December 1, 2023

Investment Banking

Let Your Investment Banking Do The Walking

JPMorgan’s (NYSE:JPM) Investment Bankers Hit By Dealmaking Slump

JPMorgan Chase (NYSE:JPM), the largest U.S. bank by assets, is laying off 40 investment bankers in North America due to a continued slowdown in dealmaking. As per Bloomberg, the latest round of job cuts is being executed at all levels of seniority.

Layoffs Amid Dismal Deal Activity

Last week, JPM reportedly eliminated 20 additional investment banking roles in Asia, with junior staff at associate and analyst levels affected the most. According to Dealogic, merger and acquisition volumes fell 48% to $575 billion in the first quarter (as of March 30, 2023), marking the lowest level in over a decade. Rival banks are also reducing their headcount in their investment banking divisions, as high interest rates and persistent macro pressures have brought dealmaking activity to a standstill.

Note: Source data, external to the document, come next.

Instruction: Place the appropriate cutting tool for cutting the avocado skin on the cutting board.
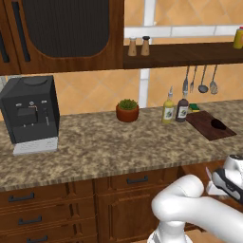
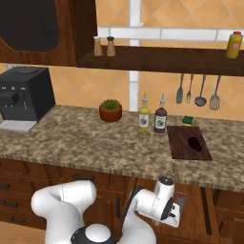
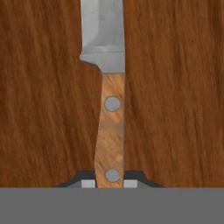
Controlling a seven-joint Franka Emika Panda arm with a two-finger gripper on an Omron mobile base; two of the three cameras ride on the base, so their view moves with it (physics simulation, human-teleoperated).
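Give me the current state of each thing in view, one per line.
tool: shut on the knife's handle end
knife: gripped, blade pointing away, over a wooden surface
avocado: resting on the cutting board
cutting board: flat on the counter, no knife on it

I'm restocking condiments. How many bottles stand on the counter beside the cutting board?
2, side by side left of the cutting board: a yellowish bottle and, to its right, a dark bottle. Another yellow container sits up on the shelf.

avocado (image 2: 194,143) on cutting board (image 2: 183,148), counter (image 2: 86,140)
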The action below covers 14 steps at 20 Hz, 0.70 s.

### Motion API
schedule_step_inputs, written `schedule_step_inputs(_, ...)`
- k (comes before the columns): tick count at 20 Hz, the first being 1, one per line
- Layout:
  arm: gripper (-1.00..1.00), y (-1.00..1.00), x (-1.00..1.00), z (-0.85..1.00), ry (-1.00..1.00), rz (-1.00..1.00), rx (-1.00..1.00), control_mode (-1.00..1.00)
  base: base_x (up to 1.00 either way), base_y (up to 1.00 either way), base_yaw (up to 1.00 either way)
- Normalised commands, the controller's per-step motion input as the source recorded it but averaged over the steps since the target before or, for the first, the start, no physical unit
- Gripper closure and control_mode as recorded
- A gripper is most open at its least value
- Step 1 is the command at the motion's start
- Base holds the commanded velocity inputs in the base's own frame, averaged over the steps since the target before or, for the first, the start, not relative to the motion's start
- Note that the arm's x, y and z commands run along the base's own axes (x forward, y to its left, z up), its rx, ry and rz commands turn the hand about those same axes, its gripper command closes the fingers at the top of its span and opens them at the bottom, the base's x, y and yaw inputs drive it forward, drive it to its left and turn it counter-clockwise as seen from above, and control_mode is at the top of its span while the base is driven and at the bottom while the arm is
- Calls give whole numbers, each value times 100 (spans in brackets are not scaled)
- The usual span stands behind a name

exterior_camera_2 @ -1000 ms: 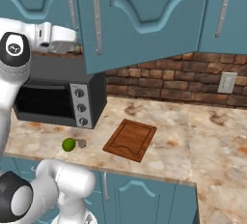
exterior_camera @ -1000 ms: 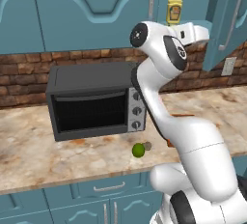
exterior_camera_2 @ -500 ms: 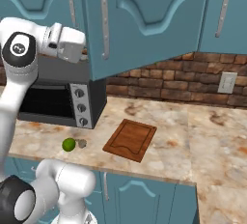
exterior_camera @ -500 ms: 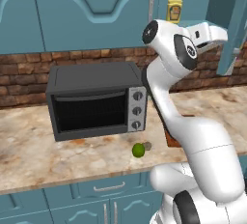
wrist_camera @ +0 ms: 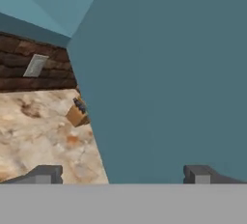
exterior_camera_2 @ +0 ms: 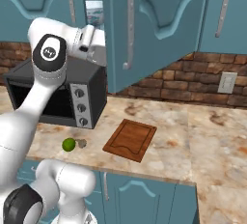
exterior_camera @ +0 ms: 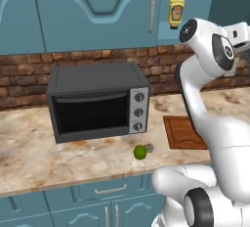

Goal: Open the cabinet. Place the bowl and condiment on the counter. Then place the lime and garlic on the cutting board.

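Hand view: 2 fingertips [wrist_camera: 44, 174] spread wide, nothing between them, the open cabinet door [wrist_camera: 173, 73] close ahead. On the counter [exterior_camera: 34, 157] lie 1 lime [exterior_camera: 140, 152] touching 1 garlic [exterior_camera: 149, 147], with 1 empty cutting board [exterior_camera_2: 130, 139] beside them. Farther up, 1 condiment [exterior_camera: 176, 13] stands in the cabinet; a bowl's [exterior_camera_2: 95, 11] rim peeks behind the door.

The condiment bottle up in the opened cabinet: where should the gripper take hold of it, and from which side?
Probably around the body of the condiment bottle, below its cap, coming in level from the open front of the cabinet. It stands upright on the shelf with the shelf edge just beneath it, so a top approach looks cramped. The cabinet door is swung wide.
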Motion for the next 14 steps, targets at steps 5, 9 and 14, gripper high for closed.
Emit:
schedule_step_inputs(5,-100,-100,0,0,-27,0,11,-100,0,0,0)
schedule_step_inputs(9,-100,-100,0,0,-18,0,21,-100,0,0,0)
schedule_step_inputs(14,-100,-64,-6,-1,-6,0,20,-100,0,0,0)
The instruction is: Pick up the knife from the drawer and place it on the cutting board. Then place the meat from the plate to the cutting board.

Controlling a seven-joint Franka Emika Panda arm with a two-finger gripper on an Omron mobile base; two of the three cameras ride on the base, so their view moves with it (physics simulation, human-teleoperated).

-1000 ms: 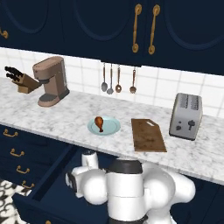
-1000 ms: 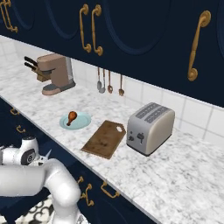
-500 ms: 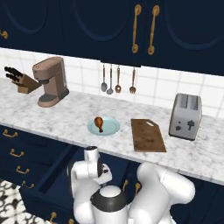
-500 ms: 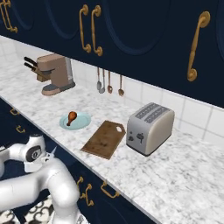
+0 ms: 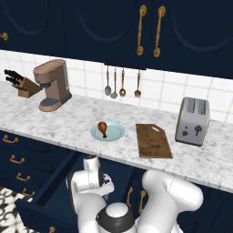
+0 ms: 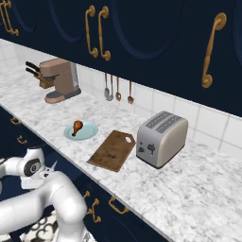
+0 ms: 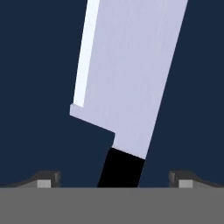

For instance, Goldman Sachs (NYSE:GS) is planning to further reduce its workforce following two previous rounds of layoffs. Earlier this month, there were reports about Citigroup’s (NYSE:C) plan to remove 30 investment bankers in London, along with 20 job cuts in the corporate banking division.  

In the first quarter, JPM’s investment banking fee fell 18% year-over-year to $1.65 billion. Last month, JPMorgan President Daniel Pinto cautioned that the bank expects its revenue from trading as well as investment banking to fall 15% year-over-year in the second quarter. It’s worth noting that in Q2 2022, the company’s investment banking fees fell 54% to $1.59 billion after experiencing a pandemic-induced spike in deal activity in the comparable quarter of 2021.

Overall, banks are cutting down their costs, given a lower appetite for deals due to elevated interest rates and continued macro uncertainty.

Is JPM a Good Stock to Buy?

Of the 13 Top Wall Street Analysts covering JPMorgan Chase stock, 10 have a Buy rating, while three rate it a Hold. The average price target of top analysts stands at $160.38, implying 15.5% upside. TipRanks identifies the Top Wall Street analysts per sector, per timeframe, and against different benchmarks. The ranking indicates an analyst’s ability to deliver superior returns through recommendations, which can provide useful insights to investors.

So far in June, six top analysts have reiterated a Buy rating on JPM, while one has reaffirmed a Hold recommendation. Shares have advanced 4.3% year-to-date.